Probe velocity. Probe velocity was assessed because of its potential impact on droplet spreading at the probe-pectin interface. We varied the probe velocities from 0.25 mm/s to 10 mm/s with distance resolution < 0.002 mm (Figure 6). At probe velocities less than 2 mm/s, there was limited lateral distribution of the tracer on the pectin interface. With increasing velocity, the total area and radial dispersion increased, but with increasingly irregular boundaries. At 10 mm/s, probe velocity was associated with shape factors below 0.5, suggesting Hele-Shaw flows (Figure 6).
Contact time. The length of time the loading probe was in contact with the pectin was also varied. The probe contact time was varied from 2 s to 60 s (Figure 7). There was limited impact of contact time on tracer dispersion except for one unexpected observation.
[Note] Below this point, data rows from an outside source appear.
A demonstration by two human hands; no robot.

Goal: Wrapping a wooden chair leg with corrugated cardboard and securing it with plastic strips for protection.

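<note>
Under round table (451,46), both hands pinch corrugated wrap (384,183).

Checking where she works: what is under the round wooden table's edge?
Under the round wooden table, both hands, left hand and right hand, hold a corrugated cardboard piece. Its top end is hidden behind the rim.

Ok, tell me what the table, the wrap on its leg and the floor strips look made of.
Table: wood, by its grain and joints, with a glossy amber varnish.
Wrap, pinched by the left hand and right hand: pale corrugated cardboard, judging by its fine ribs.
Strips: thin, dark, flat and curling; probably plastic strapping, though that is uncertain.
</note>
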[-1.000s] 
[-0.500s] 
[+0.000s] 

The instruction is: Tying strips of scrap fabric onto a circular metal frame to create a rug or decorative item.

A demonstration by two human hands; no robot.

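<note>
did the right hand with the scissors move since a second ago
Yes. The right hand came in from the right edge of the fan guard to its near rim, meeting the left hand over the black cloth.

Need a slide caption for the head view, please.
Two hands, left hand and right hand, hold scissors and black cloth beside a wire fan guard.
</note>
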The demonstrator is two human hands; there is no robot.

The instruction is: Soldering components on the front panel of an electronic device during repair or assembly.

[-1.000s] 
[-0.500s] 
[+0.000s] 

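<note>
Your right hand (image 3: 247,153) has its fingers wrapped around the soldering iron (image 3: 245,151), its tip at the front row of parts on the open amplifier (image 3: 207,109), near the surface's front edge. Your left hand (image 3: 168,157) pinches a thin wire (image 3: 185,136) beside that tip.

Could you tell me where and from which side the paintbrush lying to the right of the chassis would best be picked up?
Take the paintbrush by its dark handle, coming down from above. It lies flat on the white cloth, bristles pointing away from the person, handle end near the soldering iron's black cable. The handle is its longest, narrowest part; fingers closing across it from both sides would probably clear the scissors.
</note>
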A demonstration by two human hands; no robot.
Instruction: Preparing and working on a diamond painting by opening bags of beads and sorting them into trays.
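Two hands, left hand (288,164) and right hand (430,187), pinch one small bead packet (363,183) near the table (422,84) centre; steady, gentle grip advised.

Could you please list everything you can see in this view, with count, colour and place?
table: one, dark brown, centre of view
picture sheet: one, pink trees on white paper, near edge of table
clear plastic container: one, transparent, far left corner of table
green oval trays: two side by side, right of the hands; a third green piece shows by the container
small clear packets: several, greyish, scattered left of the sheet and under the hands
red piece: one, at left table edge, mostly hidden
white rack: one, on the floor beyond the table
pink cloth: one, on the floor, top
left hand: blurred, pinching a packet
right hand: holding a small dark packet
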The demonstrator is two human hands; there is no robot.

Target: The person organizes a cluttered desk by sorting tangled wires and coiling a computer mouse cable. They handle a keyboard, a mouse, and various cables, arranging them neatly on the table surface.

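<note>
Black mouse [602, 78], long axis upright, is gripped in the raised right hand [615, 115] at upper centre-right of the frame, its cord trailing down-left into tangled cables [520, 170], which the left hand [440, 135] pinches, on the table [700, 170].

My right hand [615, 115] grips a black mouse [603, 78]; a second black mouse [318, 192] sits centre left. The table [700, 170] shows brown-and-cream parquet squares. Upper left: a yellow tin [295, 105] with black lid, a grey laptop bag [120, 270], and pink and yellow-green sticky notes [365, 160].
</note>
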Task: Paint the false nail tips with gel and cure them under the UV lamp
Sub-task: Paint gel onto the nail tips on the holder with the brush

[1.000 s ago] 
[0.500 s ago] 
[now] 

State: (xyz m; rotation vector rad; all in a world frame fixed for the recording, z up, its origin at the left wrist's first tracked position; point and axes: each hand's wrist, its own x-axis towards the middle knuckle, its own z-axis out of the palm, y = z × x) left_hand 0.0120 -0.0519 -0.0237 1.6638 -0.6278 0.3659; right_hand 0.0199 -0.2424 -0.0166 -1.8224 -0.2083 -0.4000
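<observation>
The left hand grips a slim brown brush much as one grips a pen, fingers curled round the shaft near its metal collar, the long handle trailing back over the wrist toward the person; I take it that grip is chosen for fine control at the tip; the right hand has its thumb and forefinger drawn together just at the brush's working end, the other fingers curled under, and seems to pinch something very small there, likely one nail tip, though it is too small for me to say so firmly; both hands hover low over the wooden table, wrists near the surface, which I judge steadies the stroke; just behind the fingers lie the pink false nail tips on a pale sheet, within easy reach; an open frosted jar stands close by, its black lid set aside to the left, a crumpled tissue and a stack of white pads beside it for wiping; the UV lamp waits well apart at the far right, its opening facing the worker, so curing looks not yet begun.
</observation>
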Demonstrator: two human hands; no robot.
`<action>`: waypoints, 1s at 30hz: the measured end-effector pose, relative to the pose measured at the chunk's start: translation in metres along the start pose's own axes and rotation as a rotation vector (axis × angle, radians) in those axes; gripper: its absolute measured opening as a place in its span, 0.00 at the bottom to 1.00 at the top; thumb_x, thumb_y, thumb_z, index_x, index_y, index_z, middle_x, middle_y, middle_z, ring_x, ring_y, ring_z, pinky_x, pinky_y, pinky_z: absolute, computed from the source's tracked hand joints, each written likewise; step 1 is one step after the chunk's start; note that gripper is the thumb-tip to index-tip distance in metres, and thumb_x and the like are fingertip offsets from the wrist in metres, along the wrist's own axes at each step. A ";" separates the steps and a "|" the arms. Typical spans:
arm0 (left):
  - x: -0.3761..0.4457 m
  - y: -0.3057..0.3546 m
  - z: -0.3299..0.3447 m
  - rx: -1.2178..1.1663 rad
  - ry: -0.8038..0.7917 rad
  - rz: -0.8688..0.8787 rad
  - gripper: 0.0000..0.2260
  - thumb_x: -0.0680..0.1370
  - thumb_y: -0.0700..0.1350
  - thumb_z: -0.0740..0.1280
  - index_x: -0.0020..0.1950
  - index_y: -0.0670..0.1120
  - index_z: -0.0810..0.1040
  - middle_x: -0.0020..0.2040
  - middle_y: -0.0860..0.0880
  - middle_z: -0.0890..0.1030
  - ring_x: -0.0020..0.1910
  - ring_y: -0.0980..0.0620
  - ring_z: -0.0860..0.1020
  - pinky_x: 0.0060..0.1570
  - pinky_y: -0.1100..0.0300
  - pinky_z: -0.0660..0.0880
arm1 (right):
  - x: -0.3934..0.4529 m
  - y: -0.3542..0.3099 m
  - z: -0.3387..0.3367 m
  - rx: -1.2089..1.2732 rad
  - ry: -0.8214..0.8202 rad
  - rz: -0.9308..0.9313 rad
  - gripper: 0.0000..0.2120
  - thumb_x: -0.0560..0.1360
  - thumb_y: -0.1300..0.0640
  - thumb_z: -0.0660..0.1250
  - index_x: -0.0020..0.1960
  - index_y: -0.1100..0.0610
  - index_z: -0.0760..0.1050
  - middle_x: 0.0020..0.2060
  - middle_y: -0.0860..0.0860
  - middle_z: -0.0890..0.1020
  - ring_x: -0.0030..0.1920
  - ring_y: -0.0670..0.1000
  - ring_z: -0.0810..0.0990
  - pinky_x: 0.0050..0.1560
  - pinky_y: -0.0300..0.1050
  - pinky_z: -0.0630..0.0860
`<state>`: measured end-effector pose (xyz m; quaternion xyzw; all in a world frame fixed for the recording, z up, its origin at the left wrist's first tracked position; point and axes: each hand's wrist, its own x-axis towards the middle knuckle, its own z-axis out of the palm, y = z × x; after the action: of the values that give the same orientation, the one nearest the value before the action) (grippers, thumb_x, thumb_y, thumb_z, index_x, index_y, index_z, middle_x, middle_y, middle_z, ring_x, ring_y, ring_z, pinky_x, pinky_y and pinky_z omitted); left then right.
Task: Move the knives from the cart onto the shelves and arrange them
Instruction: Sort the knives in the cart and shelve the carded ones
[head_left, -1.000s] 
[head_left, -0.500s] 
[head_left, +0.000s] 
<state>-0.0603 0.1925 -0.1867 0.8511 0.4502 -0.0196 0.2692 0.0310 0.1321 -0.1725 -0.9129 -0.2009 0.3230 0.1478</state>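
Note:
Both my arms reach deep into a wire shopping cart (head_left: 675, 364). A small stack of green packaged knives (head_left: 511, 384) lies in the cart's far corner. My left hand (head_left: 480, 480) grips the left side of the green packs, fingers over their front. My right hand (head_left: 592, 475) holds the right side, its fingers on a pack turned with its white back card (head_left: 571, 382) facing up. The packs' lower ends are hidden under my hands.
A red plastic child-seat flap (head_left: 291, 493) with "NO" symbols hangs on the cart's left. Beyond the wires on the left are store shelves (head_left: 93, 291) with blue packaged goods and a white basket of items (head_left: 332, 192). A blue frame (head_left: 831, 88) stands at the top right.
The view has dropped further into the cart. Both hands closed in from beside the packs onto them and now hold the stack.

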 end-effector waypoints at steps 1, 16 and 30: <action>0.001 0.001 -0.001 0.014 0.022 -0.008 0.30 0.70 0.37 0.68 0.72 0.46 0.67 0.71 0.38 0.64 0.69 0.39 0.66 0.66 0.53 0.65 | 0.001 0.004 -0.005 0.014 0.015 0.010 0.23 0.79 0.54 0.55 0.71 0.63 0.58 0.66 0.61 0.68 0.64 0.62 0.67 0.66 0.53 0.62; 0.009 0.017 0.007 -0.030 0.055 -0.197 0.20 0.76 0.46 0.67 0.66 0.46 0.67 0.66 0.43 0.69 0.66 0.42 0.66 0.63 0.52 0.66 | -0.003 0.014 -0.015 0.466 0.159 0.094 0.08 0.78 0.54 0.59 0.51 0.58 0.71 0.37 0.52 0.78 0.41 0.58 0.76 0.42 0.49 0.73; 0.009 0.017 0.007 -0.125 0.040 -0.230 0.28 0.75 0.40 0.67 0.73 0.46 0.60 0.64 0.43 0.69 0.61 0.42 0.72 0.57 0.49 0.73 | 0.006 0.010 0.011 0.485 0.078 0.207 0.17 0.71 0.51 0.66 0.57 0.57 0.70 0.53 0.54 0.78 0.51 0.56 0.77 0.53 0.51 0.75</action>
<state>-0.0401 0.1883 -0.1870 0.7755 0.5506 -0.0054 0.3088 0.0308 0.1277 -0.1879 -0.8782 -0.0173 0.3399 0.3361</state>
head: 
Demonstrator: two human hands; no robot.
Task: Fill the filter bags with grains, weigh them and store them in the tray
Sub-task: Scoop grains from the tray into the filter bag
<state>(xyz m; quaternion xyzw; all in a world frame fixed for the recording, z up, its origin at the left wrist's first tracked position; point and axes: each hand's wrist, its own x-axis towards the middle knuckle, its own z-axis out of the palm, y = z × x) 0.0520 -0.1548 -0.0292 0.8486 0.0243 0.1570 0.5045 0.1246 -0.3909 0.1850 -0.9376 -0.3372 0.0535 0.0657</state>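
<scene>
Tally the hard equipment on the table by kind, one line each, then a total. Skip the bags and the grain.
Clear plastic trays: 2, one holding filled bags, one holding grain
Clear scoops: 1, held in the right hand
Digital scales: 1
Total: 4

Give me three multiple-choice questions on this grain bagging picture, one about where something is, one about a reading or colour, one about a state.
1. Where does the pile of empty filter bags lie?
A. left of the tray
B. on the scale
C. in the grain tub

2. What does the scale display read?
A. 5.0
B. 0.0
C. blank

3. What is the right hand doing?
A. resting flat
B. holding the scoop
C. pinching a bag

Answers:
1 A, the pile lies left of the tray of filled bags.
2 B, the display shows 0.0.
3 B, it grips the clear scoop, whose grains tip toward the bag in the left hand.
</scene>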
If the contact time was less than 15 s, we could routinely detect residual tracer on the acrylic loading probe. The minimum effective contact time for the methylene blue tracer was 15 s.
Compression force. The force used to compress the droplet had a significant impact on the methylene blue loading (Figure 8). The probe compression force was varied from 0.25 N to 30 N. There was a steep increase in tracer dispersion to 10 N of compression. There was diminishing detectable impact on methylene blue embedding with compression force greater than 10 N. Doubling film thickness had no effect on tracer dispersion.
4. Discussion
In this report, we identified several empirical considerations for the active loading of pectin films. (1) Surface energies limited passive loading of both proteinaceous and nonproteinaceous liquids into the pectin film. Although contact angles varied between different sources of pectin, droplet evaporation produced practical limits to passive loading. (2) Interfacial flow produced by active loading increased dispersion but became more unpredictable at higher probe velocities. Probe velocities greater than 5 mm/s produced irregularities characterized by variable fingering at the margin of the detectable tracer. (3) Compression produced the most efficient loading of the tracer into the pectin matrix. Consistent with Darcy’s law, the pressure gradient created by the probe compression force produced a linear increase in loading efficiency with a plateau near 5 N. We conclude that active loading of low viscosity liquids into pectin hydrogels can be efficiently performed with probe velocity less than 5 mm/s, and compression force greater than 5 N.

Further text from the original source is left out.